## Exercise aim
Leave out the images and repeat the listing below without a single change.

## Supplied material
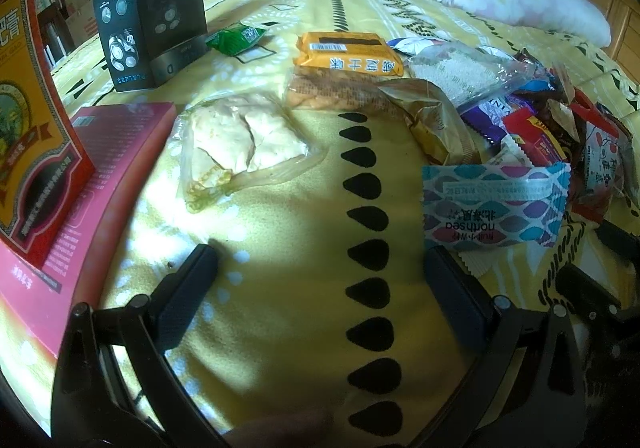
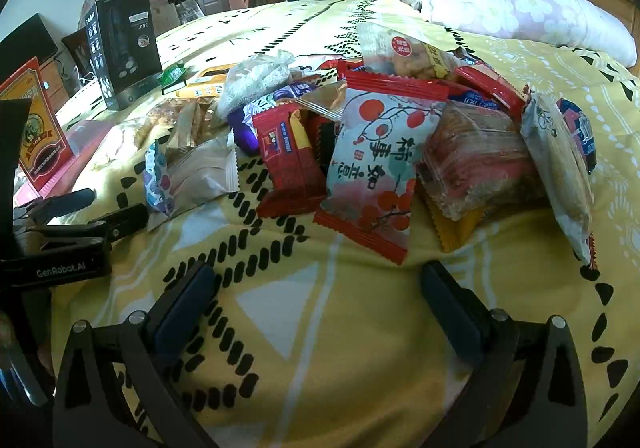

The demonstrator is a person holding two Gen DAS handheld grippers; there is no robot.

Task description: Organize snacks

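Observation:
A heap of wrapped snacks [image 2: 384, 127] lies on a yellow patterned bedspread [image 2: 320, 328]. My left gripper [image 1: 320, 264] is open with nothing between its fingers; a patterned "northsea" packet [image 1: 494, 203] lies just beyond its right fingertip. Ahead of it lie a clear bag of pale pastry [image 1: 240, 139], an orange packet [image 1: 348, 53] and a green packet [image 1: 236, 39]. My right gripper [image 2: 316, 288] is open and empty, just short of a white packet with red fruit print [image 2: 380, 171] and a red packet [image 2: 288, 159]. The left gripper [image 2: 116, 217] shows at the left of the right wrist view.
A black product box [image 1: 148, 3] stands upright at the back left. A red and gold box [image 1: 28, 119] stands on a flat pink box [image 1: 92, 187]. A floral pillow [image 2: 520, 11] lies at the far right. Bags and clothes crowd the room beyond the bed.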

## Solution for this exercise
The demonstrator is a person holding two Gen DAS handheld grippers; there is no robot.

Task description: Organize snacks

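Observation:
A heap of wrapped snacks [image 2: 384, 127] lies on a yellow patterned bedspread [image 2: 320, 328]. My left gripper [image 1: 320, 264] is open with nothing between its fingers; a patterned "northsea" packet [image 1: 494, 203] lies just beyond its right fingertip. Ahead of it lie a clear bag of pale pastry [image 1: 240, 139], an orange packet [image 1: 348, 53] and a green packet [image 1: 236, 39]. My right gripper [image 2: 316, 288] is open and empty, just short of a white packet with red fruit print [image 2: 380, 171] and a red packet [image 2: 288, 159]. The left gripper [image 2: 116, 217] shows at the left of the right wrist view.
A black product box [image 1: 148, 3] stands upright at the back left. A red and gold box [image 1: 28, 119] stands on a flat pink box [image 1: 92, 187]. A floral pillow [image 2: 520, 11] lies at the far right. Bags and clothes crowd the room beyond the bed.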

The exercise ends with this answer.